The impulse to apologize at length, or to explain the circumstances that led to the mistake, is understandable, but both miss the point. What your executive actually wants to know is whether this experience can be turned into data to prevent it from happening again. Prolonged remorse forces them to manage your feelings on top of the actual problem. Excuse-making signals an inability to analyze and diagnose. Neither reaction is useful. Instead, say what happened, then say what you've put in place to prevent it going forward. Something like: "I see how this happened. Here's what I've done to correct it." Then stop talking.
2. Get curious instead of derailed.
Every mistake has an earlier moment where something in the chain failed, where there was some signal in the system that you missed. Finding that moment is more useful than replaying the mistake over and over. The question isn't just "how did this happen" but "what does this tell me about where my process needs shoring up?" The mistake becomes data.
3. Do the post-error work.
Update the system that failed. Edit the handbook. Look honestly at your margins and ask whether you've been running too wide open or too razor thin. Name what the mistake actually revealed about your capacity, your process, or the conditions you were working in. Then reset, not by white-knuckling your way through the next month in a state of anxious over-correction, but by returning to the steadiness that got you here in the first place, just now a bit wiser.
What I have learned after twenty years supporting leadership is that what they are actually watching, usually unconsciously, is what we do after the mistake is made.
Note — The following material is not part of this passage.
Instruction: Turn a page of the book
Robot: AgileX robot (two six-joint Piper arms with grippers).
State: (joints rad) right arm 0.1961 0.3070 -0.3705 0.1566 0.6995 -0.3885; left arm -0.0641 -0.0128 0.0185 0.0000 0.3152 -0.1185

Our response is data: it tells them exactly how much authority we’re capable of managing. An EA who gets flustered over a missed connection is not one they're going to send to a meeting as their proxy, represent them in a difficult conversation, or make independent decisions on their behalf. But the EA who handles an error with composure, who owns it, fixes it quickly, and moves forward in good humor and without making it anyone else's problem is exactly the person they want at their side. More responsibility is, admittedly, a very EA kind of reward. But the alternative is being the person they silently stop trusting with the high-stakes work.
For the EA, the way we handle a mistake tells us something important about ourselves. Composure after an error is evidence of our emotional intelligence, our capacity to stay functional under the specific kind of pressure that comes with this very unique role. The knowledge we earn from a mistake hones our capacity to anticipate, refines our systems, and builds a confidence that cannot be fast-tracked or pantomimed.
A mistake, handled well, broadcasts the excellence you're made of.
Note on my use of pronouns: For most of recorded history, assistant-to-power roles belonged exclusively to men. Today, 94% of EAs are women. I intentionally use she/her pronouns to speak directly to the 2.78 million women who inherited this legacy and now sit in the seat of executive proximity.